| What you have to do |
Write out the whole listing. Leave out nothing.

--- START ---

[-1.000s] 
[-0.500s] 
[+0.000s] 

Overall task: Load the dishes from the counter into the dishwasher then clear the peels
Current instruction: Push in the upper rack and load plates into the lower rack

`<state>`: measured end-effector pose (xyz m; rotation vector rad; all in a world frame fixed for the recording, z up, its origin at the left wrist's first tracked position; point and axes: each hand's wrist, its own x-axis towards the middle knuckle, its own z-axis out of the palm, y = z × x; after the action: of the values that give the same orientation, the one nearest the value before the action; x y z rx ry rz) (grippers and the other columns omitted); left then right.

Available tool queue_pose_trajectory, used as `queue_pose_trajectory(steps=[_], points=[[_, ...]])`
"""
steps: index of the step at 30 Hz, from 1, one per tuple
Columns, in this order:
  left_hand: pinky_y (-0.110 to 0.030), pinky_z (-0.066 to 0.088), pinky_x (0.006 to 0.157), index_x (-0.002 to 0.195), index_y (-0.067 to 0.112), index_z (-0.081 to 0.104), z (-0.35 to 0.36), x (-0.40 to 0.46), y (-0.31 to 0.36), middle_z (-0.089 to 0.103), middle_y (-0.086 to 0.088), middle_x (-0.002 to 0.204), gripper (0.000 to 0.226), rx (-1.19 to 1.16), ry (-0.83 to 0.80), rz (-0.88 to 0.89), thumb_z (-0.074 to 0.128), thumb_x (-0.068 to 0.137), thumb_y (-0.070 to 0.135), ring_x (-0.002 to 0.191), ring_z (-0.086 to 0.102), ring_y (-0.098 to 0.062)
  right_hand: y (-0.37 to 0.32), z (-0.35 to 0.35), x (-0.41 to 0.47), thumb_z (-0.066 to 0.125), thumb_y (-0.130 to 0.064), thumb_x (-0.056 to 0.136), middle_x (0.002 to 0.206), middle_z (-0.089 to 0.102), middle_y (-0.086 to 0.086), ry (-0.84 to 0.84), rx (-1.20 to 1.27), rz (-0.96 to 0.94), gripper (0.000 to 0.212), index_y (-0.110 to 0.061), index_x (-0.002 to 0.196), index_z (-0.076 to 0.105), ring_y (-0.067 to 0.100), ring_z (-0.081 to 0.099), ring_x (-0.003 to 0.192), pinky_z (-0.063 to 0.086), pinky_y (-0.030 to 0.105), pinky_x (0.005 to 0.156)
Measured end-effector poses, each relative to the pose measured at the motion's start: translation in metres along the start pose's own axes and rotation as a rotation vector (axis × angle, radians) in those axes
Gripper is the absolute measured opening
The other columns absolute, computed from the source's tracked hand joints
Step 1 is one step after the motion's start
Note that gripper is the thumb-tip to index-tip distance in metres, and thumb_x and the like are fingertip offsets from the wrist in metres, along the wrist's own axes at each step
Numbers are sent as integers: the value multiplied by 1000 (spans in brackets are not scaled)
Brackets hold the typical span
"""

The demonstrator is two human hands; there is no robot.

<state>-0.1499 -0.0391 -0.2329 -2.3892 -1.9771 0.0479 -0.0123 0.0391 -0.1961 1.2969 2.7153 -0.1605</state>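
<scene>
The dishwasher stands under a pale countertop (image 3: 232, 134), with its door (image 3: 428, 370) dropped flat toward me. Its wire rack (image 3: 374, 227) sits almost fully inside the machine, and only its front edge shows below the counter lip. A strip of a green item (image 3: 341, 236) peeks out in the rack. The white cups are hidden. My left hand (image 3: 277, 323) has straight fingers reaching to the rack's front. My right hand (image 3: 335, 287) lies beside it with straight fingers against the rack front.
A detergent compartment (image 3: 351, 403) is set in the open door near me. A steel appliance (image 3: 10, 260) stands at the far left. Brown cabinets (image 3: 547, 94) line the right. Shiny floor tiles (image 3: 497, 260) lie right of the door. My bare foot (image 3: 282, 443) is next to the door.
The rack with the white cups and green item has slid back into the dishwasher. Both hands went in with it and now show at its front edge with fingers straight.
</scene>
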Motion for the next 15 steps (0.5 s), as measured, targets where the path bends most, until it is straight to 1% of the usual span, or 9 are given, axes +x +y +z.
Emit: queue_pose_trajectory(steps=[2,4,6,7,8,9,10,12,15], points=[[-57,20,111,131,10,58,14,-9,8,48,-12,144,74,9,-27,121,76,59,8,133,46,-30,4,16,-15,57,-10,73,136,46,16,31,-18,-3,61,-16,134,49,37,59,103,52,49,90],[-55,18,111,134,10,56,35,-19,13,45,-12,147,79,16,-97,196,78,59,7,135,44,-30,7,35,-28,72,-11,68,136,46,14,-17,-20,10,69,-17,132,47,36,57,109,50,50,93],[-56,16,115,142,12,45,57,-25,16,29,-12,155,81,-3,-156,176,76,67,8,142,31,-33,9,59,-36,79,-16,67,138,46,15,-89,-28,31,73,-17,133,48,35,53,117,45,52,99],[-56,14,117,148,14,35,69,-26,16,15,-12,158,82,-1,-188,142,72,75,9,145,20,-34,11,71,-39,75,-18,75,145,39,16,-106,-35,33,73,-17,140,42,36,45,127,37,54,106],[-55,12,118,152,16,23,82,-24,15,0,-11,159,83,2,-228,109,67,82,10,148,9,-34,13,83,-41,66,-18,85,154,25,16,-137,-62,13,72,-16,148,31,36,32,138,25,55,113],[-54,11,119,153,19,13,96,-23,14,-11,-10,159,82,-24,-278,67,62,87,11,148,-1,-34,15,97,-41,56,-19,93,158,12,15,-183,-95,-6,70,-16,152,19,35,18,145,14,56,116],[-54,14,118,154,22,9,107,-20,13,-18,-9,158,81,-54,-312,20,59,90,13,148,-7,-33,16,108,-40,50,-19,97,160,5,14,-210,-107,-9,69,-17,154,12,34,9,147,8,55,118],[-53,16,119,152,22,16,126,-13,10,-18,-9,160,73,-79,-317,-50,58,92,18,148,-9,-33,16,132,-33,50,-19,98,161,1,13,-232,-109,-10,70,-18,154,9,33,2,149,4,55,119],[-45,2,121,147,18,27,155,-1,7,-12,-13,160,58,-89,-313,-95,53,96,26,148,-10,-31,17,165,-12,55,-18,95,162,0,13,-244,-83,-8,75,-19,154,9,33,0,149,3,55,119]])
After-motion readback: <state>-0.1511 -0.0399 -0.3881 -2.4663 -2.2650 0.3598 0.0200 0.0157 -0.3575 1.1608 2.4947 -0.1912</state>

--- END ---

| Task solution |
[-1.000s] 
[-0.500s] 
[+0.000s] 

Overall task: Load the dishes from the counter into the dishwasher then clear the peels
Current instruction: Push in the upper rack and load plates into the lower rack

`<state>`: measured end-effector pose (xyz m; rotation vector rad; all in a world frame fixed for the recording, z up, its origin at the left wrist's first tracked position; point and axes: each hand's wrist, its own x-axis towards the middle knuckle, its own z-axis out of the palm, y = z × x; after the action: of the values that give the same orientation, the one nearest the value before the action; x y z rx ry rz) (grippers and the other columns omitted); left then right.

Available tool queue_pose_trajectory, used as `queue_pose_trajectory(steps=[_], points=[[_, ...]])`
"""
steps: index of the step at 30 Hz, from 1, one per tuple
Columns, in this order:
  left_hand: pinky_y (-0.110 to 0.030), pinky_z (-0.066 to 0.088), pinky_x (0.006 to 0.157), index_x (-0.002 to 0.195), index_y (-0.067 to 0.112), index_z (-0.081 to 0.104), z (-0.35 to 0.36), x (-0.40 to 0.46), y (-0.31 to 0.36), middle_z (-0.089 to 0.103), middle_y (-0.086 to 0.088), middle_x (-0.002 to 0.204), gripper (0.000 to 0.226), rx (-1.19 to 1.16), ry (-0.83 to 0.80), rz (-0.88 to 0.89), thumb_z (-0.074 to 0.128), thumb_x (-0.068 to 0.137), thumb_y (-0.070 to 0.135), ring_x (-0.002 to 0.191), ring_z (-0.086 to 0.102), ring_y (-0.098 to 0.062)
  right_hand: y (-0.37 to 0.32), z (-0.35 to 0.35), x (-0.41 to 0.47), thumb_z (-0.066 to 0.125), thumb_y (-0.130 to 0.064), thumb_x (-0.056 to 0.136), middle_x (0.002 to 0.206), middle_z (-0.089 to 0.102), middle_y (-0.086 to 0.086), ry (-0.84 to 0.84), rx (-1.20 to 1.27), rz (-0.96 to 0.94), gripper (0.000 to 0.212), index_y (-0.110 to 0.061), index_x (-0.002 to 0.196), index_z (-0.076 to 0.105), ring_y (-0.067 to 0.100), ring_z (-0.081 to 0.099), ring_x (-0.003 to 0.192), pinky_z (-0.063 to 0.086), pinky_y (-0.030 to 0.105), pinky_x (0.005 to 0.156)
Measured end-effector poses, each relative to the pose measured at the motion's start: translation in metres along the start pose's own axes and rotation as a rotation vector (axis × angle, radians) in those axes
Gripper is the absolute measured opening
The other columns absolute, computed from the source's tracked hand joints
Step 1 is one step after the motion's start
Note that gripper is the thumb-tip to index-tip distance in metres, and thumb_x and the like are fingertip offsets from the wrist in metres, along the wrist's own axes at each step
Numbers are sent as integers: the value multiplied by 1000 (spans in brackets are not scaled)
Brackets hold the typical span
"""

The demonstrator is two human hands; there is no robot.

<state>-0.1499 -0.0391 -0.2329 -2.3892 -1.9771 0.0479 -0.0123 0.0391 -0.1961 1.2969 2.7153 -0.1605</state>
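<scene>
The dishwasher stands under a pale countertop (image 3: 232, 134), with its door (image 3: 428, 370) dropped flat toward me. Its wire rack (image 3: 374, 227) sits almost fully inside the machine, and only its front edge shows below the counter lip. A strip of a green item (image 3: 341, 236) peeks out in the rack. The white cups are hidden. My left hand (image 3: 277, 323) has straight fingers reaching to the rack's front. My right hand (image 3: 335, 287) lies beside it with straight fingers against the rack front.
A detergent compartment (image 3: 351, 403) is set in the open door near me. A steel appliance (image 3: 10, 260) stands at the far left. Brown cabinets (image 3: 547, 94) line the right. Shiny floor tiles (image 3: 497, 260) lie right of the door. My bare foot (image 3: 282, 443) is next to the door.
The rack with the white cups and green item has slid back into the dishwasher. Both hands went in with it and now show at its front edge with fingers straight.
</scene>
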Motion for the next 15 steps (0.5 s), as measured, targets where the path bends most, until it is straight to 1% of the usual span, or 9 are given, axes +x +y +z.
Emit: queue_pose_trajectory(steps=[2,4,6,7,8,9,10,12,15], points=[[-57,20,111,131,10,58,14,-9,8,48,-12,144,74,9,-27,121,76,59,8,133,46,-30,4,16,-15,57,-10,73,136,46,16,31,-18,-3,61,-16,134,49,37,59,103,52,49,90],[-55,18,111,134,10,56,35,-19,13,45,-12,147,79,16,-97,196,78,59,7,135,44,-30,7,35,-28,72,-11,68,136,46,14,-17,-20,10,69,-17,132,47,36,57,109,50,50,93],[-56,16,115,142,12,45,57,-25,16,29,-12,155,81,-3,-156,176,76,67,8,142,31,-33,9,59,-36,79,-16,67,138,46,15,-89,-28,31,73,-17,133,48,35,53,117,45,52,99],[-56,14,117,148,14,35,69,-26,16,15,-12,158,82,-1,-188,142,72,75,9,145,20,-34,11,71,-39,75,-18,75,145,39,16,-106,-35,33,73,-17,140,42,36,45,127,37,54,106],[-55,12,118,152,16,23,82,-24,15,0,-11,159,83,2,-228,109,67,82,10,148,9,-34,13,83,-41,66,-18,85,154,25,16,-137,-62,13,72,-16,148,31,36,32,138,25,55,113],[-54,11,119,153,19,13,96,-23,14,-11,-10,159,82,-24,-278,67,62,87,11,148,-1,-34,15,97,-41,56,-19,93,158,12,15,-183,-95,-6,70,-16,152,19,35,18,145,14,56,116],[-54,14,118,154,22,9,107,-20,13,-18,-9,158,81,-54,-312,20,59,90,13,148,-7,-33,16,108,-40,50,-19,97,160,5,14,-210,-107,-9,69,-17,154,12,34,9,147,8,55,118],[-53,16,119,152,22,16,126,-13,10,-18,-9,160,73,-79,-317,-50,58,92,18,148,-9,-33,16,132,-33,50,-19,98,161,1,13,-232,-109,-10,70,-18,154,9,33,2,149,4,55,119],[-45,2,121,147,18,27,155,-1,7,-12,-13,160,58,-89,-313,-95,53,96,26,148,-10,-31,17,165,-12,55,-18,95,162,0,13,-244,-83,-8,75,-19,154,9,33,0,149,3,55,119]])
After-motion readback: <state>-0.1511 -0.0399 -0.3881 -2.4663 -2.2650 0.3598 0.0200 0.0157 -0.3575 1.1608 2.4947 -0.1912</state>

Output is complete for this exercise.